Re-Opening an Application
R.R.O. 1990, Reg. 194: RULES OF CIVIL PROCEDURE, Rule 38[1]
38.11 (1) A party or other person who is affected by a judgment on an application made without notice or who fails to appear at the hearing of an application through accident, mistake or insufficient notice may move to set aside or vary the judgment, by a notice of motion that is served forthwith after the judgment comes to the person’s attention and names the first available hearing date that is at least three days after service of the notice of motion. R.R.O. 1990, Reg. 194, r. 38.11 (1); O. Reg. 132/04, s. 10; O. Reg. 55/12, s. 3.
- (2) A motion under subrule (1) may be made,
- (a) at any place, to the judge who granted the judgment;
- (b) at a place determined in accordance with rule 37.03 (place of hearing of motions), to any other judge;
- (c) to the Divisional Court, in the case of a judgment of that court. R.R.O. 1990, Reg. 194, r. 38.11 (2).
- (3) On a motion under subrule (1), the judgment may be set aside or varied on such terms as are just. R.R.O. 1990, Reg. 194, r. 38.11 (3).
Fresh Network v. Alessandro, 2004 CanLII 30078 (ON SC)[2]
[14] The sole question raised by the motion at hand is whether the judgment is properly to be set aside against Joe because of a “mistake” within the meaning of Rule 38.11(1).
[15] It is apparent that Joe’s “mistake” was to rely upon Domenic’s assertion that Joe was “out of the picture” and their view that the new Form #1 filed October 3, 2003 was a full and conclusive defence for Joe. This was a conclusion as to the effect of the new Form #1. However, at the least, any person acting responsibly in his own self-interest would conclude that it would be wise to attend at the hearing to give evidence as to who had actual control of Farmers at the relevant times and that the new Form #1 was truthful in its assertion as to the July 1, 2003 date in the change of directors.
[16] As I have said, Spence J. had before him the new Form #1. Spence J. seems to have implicitly made the finding that a new Form #1 does not impact to absolve a director/officer, as named by the pre-existing corporate profile in the public record of the Ministry, from liability to a third party under the relevant statutes until a new Form #1 is recorded (or at least filed) with the Ministry. Joe’s mistake was to believe he would be “out of the picture” simply because of the new Form #1.

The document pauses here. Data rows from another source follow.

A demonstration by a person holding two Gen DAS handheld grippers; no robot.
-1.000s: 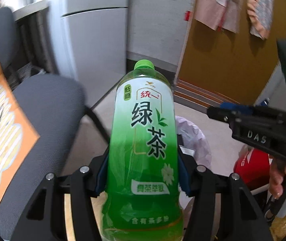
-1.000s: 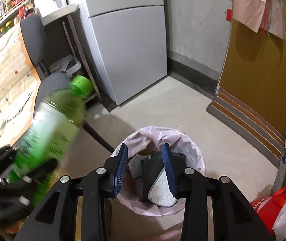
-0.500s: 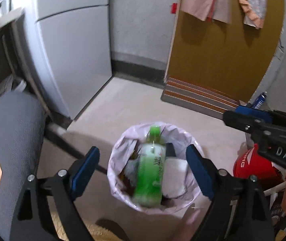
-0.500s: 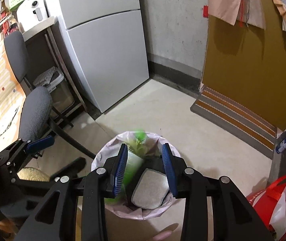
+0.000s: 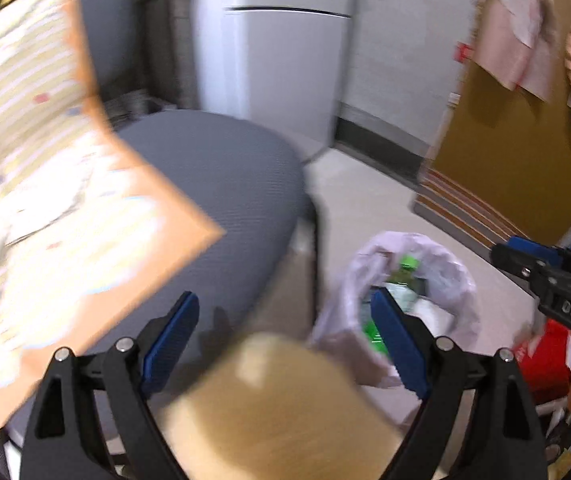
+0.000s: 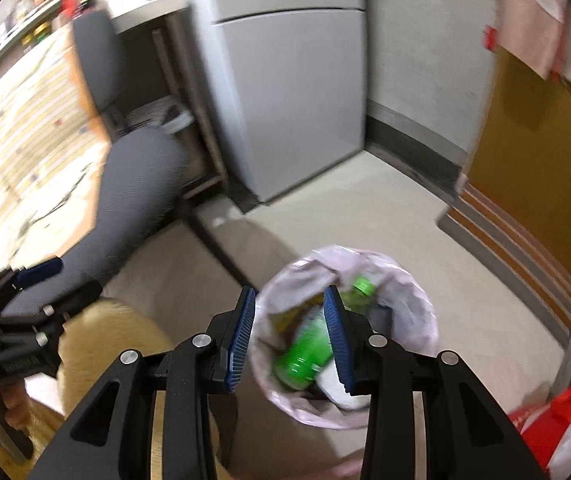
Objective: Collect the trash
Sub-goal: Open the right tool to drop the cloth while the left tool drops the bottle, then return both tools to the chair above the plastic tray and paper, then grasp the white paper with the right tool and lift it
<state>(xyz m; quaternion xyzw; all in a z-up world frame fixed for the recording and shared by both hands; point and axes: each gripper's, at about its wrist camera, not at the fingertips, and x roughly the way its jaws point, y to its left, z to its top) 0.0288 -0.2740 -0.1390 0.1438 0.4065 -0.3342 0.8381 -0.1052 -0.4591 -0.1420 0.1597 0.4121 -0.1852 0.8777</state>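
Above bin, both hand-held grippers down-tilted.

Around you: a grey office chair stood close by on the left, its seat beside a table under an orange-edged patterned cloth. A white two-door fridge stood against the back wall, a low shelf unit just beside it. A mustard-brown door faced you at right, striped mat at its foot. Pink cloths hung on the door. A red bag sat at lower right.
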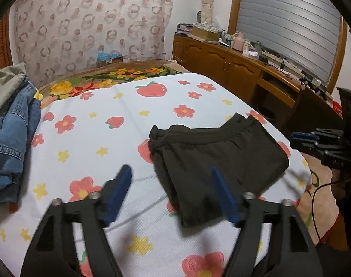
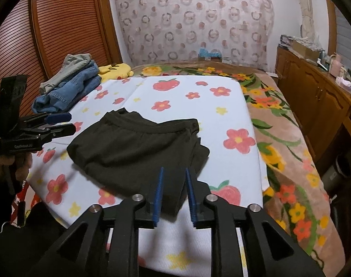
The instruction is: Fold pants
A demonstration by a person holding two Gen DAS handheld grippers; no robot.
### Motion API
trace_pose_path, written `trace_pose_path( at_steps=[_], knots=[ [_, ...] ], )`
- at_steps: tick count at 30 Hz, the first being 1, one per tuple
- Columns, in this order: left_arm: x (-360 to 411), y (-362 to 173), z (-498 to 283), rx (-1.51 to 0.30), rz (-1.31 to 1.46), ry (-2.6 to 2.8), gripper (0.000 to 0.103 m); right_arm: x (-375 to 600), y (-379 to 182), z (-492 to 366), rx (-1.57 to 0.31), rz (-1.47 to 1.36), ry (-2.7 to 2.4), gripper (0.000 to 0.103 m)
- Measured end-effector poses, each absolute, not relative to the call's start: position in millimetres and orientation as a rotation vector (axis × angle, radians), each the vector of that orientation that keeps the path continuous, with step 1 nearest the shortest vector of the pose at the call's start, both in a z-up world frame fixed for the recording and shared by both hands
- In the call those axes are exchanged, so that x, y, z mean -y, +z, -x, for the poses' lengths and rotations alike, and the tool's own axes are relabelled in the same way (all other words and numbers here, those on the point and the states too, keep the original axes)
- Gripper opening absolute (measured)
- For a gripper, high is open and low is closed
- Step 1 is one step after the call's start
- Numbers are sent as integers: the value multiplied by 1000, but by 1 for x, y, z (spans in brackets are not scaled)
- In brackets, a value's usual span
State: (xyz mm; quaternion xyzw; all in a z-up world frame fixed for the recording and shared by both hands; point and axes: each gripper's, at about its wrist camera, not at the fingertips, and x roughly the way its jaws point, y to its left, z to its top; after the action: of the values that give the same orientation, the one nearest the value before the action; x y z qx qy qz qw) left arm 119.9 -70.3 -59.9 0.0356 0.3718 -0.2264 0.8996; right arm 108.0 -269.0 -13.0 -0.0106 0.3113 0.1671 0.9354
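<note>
The dark pants (image 2: 138, 147) lie folded into a compact bundle on the flowered sheet (image 2: 182, 92) of the bed, near its front edge. Left tongs (image 1: 170, 175) hang spread and empty above the bundle's left edge. Right tongs (image 2: 174, 173) stand narrowly parted, gripping nothing. A pile of jeans (image 2: 66, 90) sits at the sheet's far left corner.
</note>
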Motion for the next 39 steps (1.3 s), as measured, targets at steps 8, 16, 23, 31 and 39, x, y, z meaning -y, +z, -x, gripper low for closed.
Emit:
trace_pose_path(
  at_steps=[8, 16, 23, 31, 39],
  knots=[
    [75, -68, -138, -799, -64, -463, 76, 263, -24, -128, -662, 28, 328, 31],
    [79, -81, -164, -853, -47, -451, 76, 265, -28, -154, -672, 14, 297, 38],
    [86, -90, -181, -900, -51, -460, 76, 268, -33, -167, -690, -1, 277, 43],
    [92, -97, -191, -922, -53, -473, 76, 270, -34, -175, -707, 9, 272, 47],
    [95, -101, -191, -926, -41, -519, 55, 271, -39, -181, -737, -8, 285, 48]
  ],
)
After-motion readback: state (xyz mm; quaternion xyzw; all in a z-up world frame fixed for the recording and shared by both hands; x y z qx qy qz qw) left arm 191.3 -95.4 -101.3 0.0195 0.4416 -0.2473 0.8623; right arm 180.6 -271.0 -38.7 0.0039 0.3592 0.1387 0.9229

[17] In my view, there was not a “mistake” within the meaning of Rule 38.11(1). Joe made an error of judgment in believing he was “out of the picture.” There was no mistake as to time or place of the hearing. Joe intentionally chose not to attend and, at best, relied upon his own opinion and his brother’s lay opinion, as to their legal position. They assumed the risk of non-attendance at the hearing. Joe chose not to attend the hearing because of his belief as to the legal significance and impact of the new Form #1 and that Domenic’s and his view would accord with the trial judge’s view and findings.
[18] In my view, a defendant cannot intentionally ignore a trial when he should reasonably know he is clearly at risk of being held liable and then claim a “mistake” within the meaning of Rule 38.11(1) upon being found liable to the opposing party. There is a paucity of case law in respect of Rule 38.11(1), specifically regarding the meaning of “mistake.” See generally Ewert v. Chapnick (1995), 37 C.P.C. (3d) 76 (Ont. Gen. Div.); Zsoldos v. Ontario Assn. of Architects, [2004] O.J. No. 309 (CA) (QL).
Ivandaeva Total image Salon Inc. v. Hlembizky, 2003 CanLII 43168 (ON CA)[3]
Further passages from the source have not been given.